The Dwarfs of East Agouza is a new trio, formed of Sam Shalabi of Land of Kush, Maurice Louca of Alif, and none other than Alan Bishop of the great Sun City Girls. Recorded in Cairo, Bes is a fantastic set of grooving, psychedelic improvised pieces, North and West African sounds playing a major role. Double CD / double LP on Nawa Recordings.
8/10 Jamie Staff review, 10 May 2016
The Dwarfs of East Agouza -- trio made up of Maurice Louca (Alif, Bikya), Sam Shalabi (Land of Kush, Shalabi Effect) and Alan Bishop (Sun City Girls, The Invisible Hands) met in 2012 under a shared roof in Cairo’s Agouza district. They soon started making sweet music together; music which I am struggling to classify. Sometimes krautrock-y, sometimes jazzy; always North African, the trio’s instrumental, exploratory approach to improvisation is driven by Maurice Louca’s North percussive loops and shimmering electronics, Sam Shalabi’s Highlife-ish, free jazz guitar and grounded by Alan Bishop’s earthy, sinewy and sinuous driving bass.
On ‘Where’s Turbo?’, Bishop’s upright bass is the defining constant in the mix, driving the rhythm around which Shalabi improvises his muscular but dextrous, wonderfully hypnotic guitar which weaves amidst Louca’s syncopated drum and sparkling keys. They jam and develop like this for what could easily have been extended periods of over ten minutes on any track but it constantly feels disciplined, controlled. On ‘Hungry Bears Don’t Dance’, Shalabi threatens to take his increasingly expansive playing into the funk stratosphere, but reigns it in just enough as Louca guides the trio home under a steady wave of hammond keys. ‘Resinance’, on the second disc, is a brief trancey number followed by the free-form psychedelic epic ‘Museum of Stangers’. It’s a 30-minute voyage which takes us deep into the Sahara and back, punctuated by hazy, shimmering baritone sax and guided by Shalabi’s steady hand on that gorgeous guitar.

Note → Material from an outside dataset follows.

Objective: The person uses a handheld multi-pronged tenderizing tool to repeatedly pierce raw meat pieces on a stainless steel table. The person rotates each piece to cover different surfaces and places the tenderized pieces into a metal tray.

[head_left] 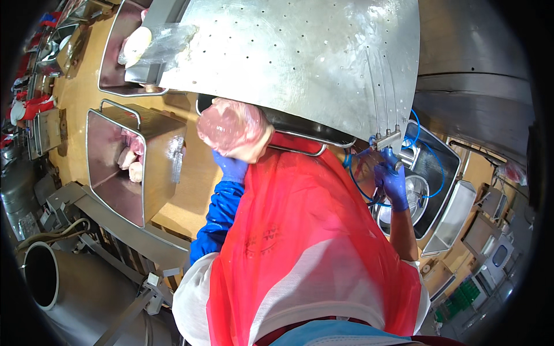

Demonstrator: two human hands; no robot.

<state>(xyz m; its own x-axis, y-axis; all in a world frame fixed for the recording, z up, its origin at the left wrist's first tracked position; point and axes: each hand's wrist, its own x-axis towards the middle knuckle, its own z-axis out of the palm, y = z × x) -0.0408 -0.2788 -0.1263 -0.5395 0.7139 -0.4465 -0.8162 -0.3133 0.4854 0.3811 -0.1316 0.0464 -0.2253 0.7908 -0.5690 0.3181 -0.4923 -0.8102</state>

9/10 Professor Mouah Customer review, 16th August 2016
Since the sad end of Sun City Girls (Sir) Richard Bishop has forged ahead as the most publicly prolific solo artist with his pan-ethnic guitar peregrinations but it was always Alan who brought the truly weird dark vibes that made SCG so great (if in doubt get familiar with Uncle Jim and have your mind rinsed out in a dirty bucket of non sequential truth). In a world where everyone can know everything without leaving the house not many records retain any mystique or glamour but this has that rare glint of secret knowledge, like a future soundtrack for a gnostic ritual that you are never getting invited to whoever you know and however much you google it. Like the infamous Cathar heretics of Hav, you can't be allowed to know the way to where this ritual is taking place but you are permitted to have a glimpse provided you never speak of it to another soul. Yeah you know what this sounds like, and you know who plays on it but does that mean you understand it? Doubt it. To misquote some other infamous travellers, you pay for the plastic and the cardboard but you can't own the music.